Barra Shopping is a Brazilian shopping center located in the Barra da Tijuca neighborhood of Rio de Janeiro. The center was opened in 1981.

== History ==
The mall was inaugurated on October 26, 1981, by the then-governor of the state, Antônio de Pádua Chagas Freitas. The shopping complex comprises Barra Shopping center, New York City Center, a medical center, a business center, and a professional center. On December 4, 2012, the Village Mall shopping center was officially inaugurated along with the Barra Shopping Business Center.

The shopping center contains 600 stores, including C&A, Lojas Americanas, Renner, Ponto Frio, Fast Shop, Fnac, and Zara. The mall measures 120 thousand m^{2} and has 5 thousand parking spaces. Each year, more than 20 million people visit the mall, which is managed by Multiplan. The mall's logo is well-known and shared by several projects undertaken by Multiplan. The logo represents the clover along BR-356 in Belvedere in Belo Horizonte, Minas Gerais, where the company built its first shopping center (BH Shopping) in 1979. The same logo was used to represent the "big onion" ("Cebolāo"), as the cloverleaf between the Avenida das Américas and the Avenida Ayrton Senna is called.

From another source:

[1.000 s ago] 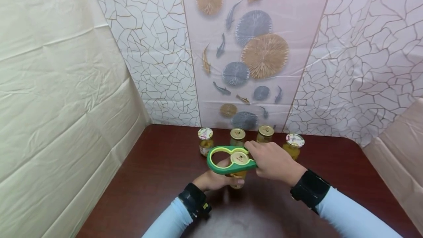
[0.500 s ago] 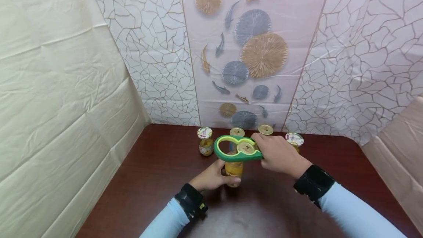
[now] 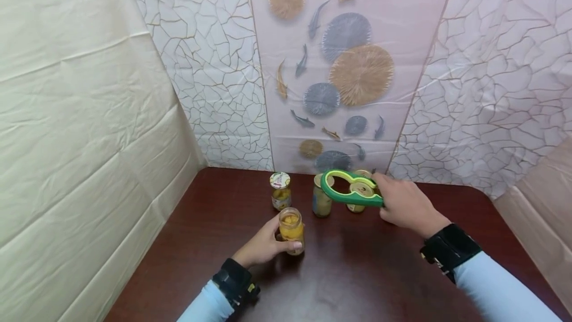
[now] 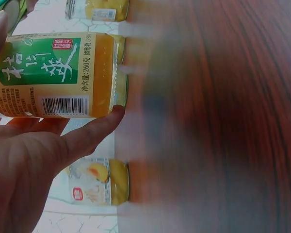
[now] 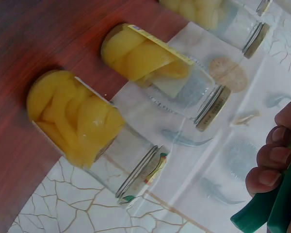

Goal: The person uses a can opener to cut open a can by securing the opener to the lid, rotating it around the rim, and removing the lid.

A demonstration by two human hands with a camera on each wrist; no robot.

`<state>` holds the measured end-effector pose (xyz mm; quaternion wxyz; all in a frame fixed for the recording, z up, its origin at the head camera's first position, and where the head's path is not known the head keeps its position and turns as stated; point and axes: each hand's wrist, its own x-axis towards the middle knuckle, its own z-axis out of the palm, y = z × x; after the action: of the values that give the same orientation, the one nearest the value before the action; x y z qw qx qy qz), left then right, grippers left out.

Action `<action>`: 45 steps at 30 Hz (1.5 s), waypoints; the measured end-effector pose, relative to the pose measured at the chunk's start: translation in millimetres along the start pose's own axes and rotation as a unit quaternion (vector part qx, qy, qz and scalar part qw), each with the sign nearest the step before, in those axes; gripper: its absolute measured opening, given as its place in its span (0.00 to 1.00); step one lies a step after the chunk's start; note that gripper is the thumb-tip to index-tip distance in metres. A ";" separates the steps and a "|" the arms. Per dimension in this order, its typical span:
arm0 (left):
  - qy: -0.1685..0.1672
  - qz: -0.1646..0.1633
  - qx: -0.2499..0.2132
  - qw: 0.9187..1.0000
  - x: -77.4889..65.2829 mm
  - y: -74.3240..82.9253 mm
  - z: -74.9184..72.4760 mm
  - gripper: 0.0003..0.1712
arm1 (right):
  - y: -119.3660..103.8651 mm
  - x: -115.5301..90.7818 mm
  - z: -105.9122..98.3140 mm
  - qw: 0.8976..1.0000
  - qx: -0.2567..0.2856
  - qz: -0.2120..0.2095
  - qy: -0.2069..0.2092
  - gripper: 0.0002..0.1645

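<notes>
My left hand [image 3: 262, 246] grips a lidless glass jar [image 3: 291, 232] of orange fruit, upright with its mouth uncovered. In the left wrist view, the jar's green-and-tan label [image 4: 39, 63] faces the camera and a finger reaches along its base. My right hand [image 3: 408, 205] holds a green jar opener [image 3: 341, 197] by its handles, raised to the right. A gold lid [image 3: 361, 190] sits in the opener's smaller ring. The right wrist view shows curled fingers [image 5: 271, 162] around the green handles [image 5: 262, 211].
Along the table's back stand a white-lidded jar [image 3: 281, 195], a gold-lidded jar [image 3: 321, 202] and another jar [image 3: 356, 208] partly behind the opener. A jar of yellow fruit [image 5: 77, 116] shows in the right wrist view. Dark red table [image 3: 357, 272]; patterned cloth [image 3: 223, 88] hangs behind.
The opener has lifted off the jar with the gold lid in it, moving right and up with my right hand. My left hand has moved the uncovered jar left.
</notes>
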<state>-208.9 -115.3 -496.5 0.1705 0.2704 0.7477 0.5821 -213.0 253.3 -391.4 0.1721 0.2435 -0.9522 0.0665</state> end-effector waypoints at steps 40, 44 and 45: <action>0.309 -0.128 0.035 0.942 47.6 -56.8 -126.6 0.39 | 16.1 -45.6 6.3 0.999 -0.006 0.051 -0.001 0.34; 0.308 -0.134 0.036 0.941 45.8 -56.8 -127.7 0.39 | 13.8 -44.9 10.4 0.999 -0.004 0.050 -0.004 0.32; 0.308 -0.136 0.039 0.941 45.2 -56.8 -127.6 0.40 | 13.5 -44.9 11.2 0.999 -0.002 0.051 -0.005 0.32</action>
<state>-329.2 -197.3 -514.7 -0.0016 -0.0200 0.8152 0.5788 -185.9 282.5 -418.6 0.1643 0.1944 -0.9644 0.0720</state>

Barra Shopping was selected, in a study of "carioca" brands by the O Globo newspaper and the Grupo Troiano marketing company, as one of the five most preferred shopping centers in Rio de Janeiro.

When it was first constructed in July 1981, there was some confusion about what to call the new mall. Initially, it was called the"Shopping Center da Barra", as evidenced by advertisements in local newspapers at the time. Soon after, however, the public began referring to it as "Barra Shopping" and the name stuck.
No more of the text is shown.